Coping with imposter syndrome is hard, as it’s a blend of personal emotions that can be difficult to push aside. These is how I combat these feelings:

1. Reinforcing positivity in every aspect of my life

Keeping a gratitude planner or positive diary to journal all my thoughts as well as regularly reading words of affirmation was a great way to shift my mindset. There are several apps for motivation as well that you can use.

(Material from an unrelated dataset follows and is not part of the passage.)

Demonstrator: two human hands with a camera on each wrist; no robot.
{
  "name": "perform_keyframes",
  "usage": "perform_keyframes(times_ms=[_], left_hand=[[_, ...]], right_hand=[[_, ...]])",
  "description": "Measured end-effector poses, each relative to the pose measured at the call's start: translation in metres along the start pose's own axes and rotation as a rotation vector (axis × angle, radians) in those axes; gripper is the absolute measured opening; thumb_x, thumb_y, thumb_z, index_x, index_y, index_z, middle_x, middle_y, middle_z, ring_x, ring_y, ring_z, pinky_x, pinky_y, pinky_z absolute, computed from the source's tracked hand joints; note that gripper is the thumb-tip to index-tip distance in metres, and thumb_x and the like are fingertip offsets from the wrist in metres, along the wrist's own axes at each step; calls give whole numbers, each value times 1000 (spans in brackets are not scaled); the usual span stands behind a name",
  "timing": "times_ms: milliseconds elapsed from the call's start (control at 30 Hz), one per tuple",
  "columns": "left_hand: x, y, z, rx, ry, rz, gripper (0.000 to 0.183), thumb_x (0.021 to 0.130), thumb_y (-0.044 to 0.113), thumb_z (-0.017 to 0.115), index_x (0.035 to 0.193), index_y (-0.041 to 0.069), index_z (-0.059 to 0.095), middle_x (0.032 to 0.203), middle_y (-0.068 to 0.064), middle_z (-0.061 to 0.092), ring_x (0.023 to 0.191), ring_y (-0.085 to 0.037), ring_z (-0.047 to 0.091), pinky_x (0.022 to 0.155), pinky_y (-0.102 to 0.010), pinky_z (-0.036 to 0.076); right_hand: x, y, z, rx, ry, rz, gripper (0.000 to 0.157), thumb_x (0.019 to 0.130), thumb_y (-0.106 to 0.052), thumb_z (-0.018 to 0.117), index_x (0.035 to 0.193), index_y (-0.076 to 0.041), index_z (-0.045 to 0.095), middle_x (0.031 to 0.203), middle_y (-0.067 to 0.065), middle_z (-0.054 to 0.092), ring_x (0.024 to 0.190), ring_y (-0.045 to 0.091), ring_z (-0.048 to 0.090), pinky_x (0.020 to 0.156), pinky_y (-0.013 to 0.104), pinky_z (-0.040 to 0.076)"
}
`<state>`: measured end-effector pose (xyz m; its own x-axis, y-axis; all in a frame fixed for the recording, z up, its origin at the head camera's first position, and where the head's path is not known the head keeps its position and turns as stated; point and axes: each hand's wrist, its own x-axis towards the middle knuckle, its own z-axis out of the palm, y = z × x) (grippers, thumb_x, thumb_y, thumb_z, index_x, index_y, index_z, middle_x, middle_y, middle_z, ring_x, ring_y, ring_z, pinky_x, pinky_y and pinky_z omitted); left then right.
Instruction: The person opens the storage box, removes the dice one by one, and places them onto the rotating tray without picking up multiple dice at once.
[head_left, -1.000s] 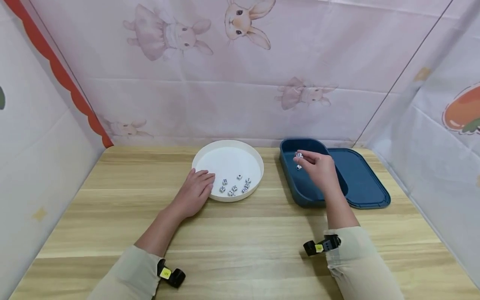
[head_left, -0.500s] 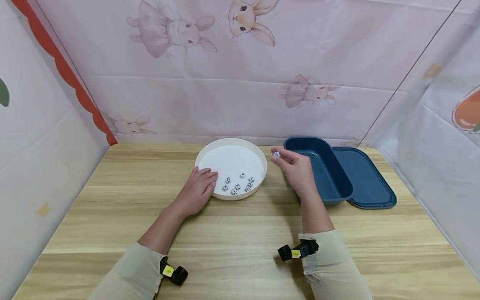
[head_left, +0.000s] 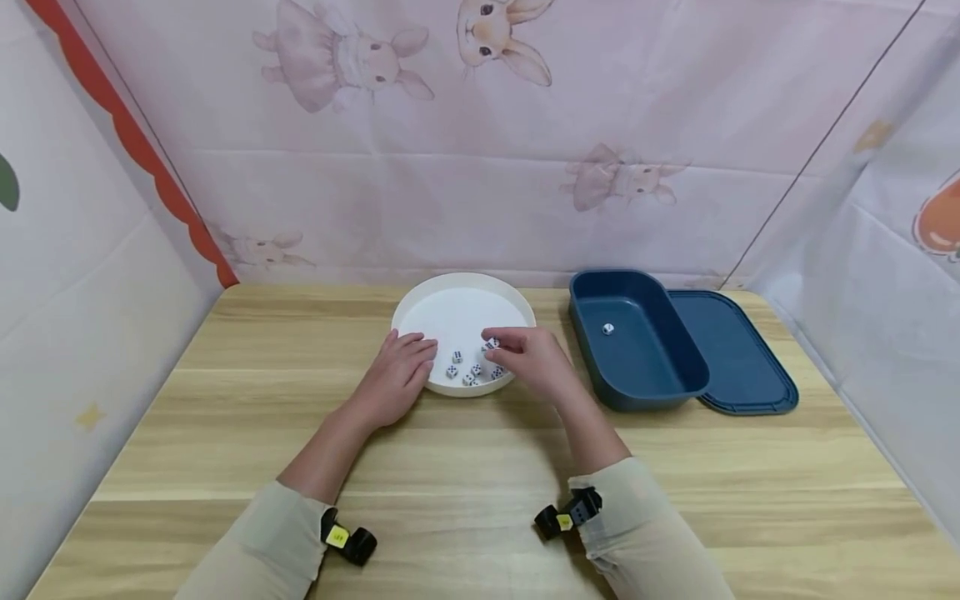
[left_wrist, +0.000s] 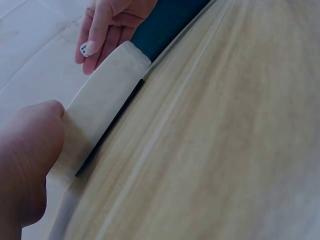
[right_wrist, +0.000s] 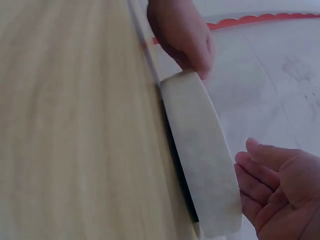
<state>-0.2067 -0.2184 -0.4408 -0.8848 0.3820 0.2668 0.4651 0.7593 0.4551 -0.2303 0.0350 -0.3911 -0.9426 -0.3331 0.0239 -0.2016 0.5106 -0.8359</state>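
A round white tray (head_left: 464, 312) stands on the table with several white dice with dark dots (head_left: 452, 371) in its near part. On its left rim rests my left hand (head_left: 393, 379), fingers reaching over the edge and holding nothing. Over the tray's right side, my right hand (head_left: 534, 360) pinches a die (head_left: 491, 343) between thumb and fingers. In the left wrist view this die (left_wrist: 86, 49) shows at the thumb tip, above the rim. The right wrist view shows the right palm (right_wrist: 300, 195) beside the tray wall (right_wrist: 200, 155); the die is hidden there.
A dark blue open box (head_left: 652, 350) stands right of the tray, with one die (head_left: 608, 329) on its floor. Its blue lid (head_left: 738, 354) lies at the box's right side. Fabric walls with rabbit prints (head_left: 330, 62) enclose the wooden table (head_left: 450, 483).
My right hand has moved left from above the blue box to above the white tray, carrying the die. The die inside the box is uncovered. My left hand stays on the rim.
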Motion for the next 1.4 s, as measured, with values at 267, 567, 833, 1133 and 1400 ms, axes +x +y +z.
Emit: perform_keyframes(times_ms=[267,567,833,1133,1400], left_hand=[[1,1,-2,-7,-14,-15,42,104,24,42,137,2,57,142,-9,56,141,-28,38,124,-51,6],[3,0,-4,-3,6,-4,42,104,24,43,136,2,58,141,-8,57,141,-28,39,124,-51,6],[3,2,-4,-5,-3,-7,42,104,24,42,137,2,57,142,-9,57,141,-29,39,124,-51,6],[3,4,0,-3,-5,4,42,105,24,41,136,1,57,141,-10,57,140,-31,39,123,-54,8],[0,2,-1,-2,-1,1,42,104,24,41,136,1,57,142,-10,57,140,-31,39,123,-53,8]], right_hand=[[2,-4,4,-60,-4,5,32,90,-13,71,122,-10,71,122,4,70,117,19,65,98,35,53],[3,-8,2,-61,5,-1,31,91,-13,70,122,-11,71,122,2,71,115,17,65,97,34,54],[-1,-6,-7,-40,12,-8,32,93,-16,69,125,-11,69,124,2,69,114,16,66,97,34,54],[-9,12,-55,-63,143,-20,32,94,-21,67,124,-12,69,124,4,69,113,19,66,95,37,55],[-3,42,-108,-269,170,44,36,97,-20,63,132,-10,63,129,11,66,118,28,63,95,45,54]])
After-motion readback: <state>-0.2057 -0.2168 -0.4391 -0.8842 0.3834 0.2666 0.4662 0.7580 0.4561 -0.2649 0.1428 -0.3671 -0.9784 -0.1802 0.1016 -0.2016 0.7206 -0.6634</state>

2. It’s pointless to compare yourself to someone else

Everyone’s growth is completely different. No two people are the same. Some people’s success grows linearly, whilst others exponentially. During the same point in time it will never appear the same. So do not look at others for a sense of approval. Your personal growth will come eventually when the time is right.

3. Celebrate your achievements

No matter how small, celebrate what you achieve and be proud because you did that! I started an Instagram account for the first time after graduating, purely to celebrate the fact I graduated.

I never made Instagram before because I believed I didn’t deserve to showcase anything or that anyone would care. But personally, it has helped me to reflect back on the great things that I’ve done and build confidence in what I can do.

4. Break the silence

It’s important not to bottle up your feelings or you will experience burn out and increased anxiety. You can get help from a confidential helpline or discuss your feelings with your academic or pastoral tutors. Whatever you do, tell someone because you’re not alone and you can get help!

Final think piece

If everything I have said sounds like you too, please remember that you are meant to be in dental school and you are meant to be a dentist. You are not worth any less than any other dentist or dental student, nor are you incapable.

You do belong here and you always will.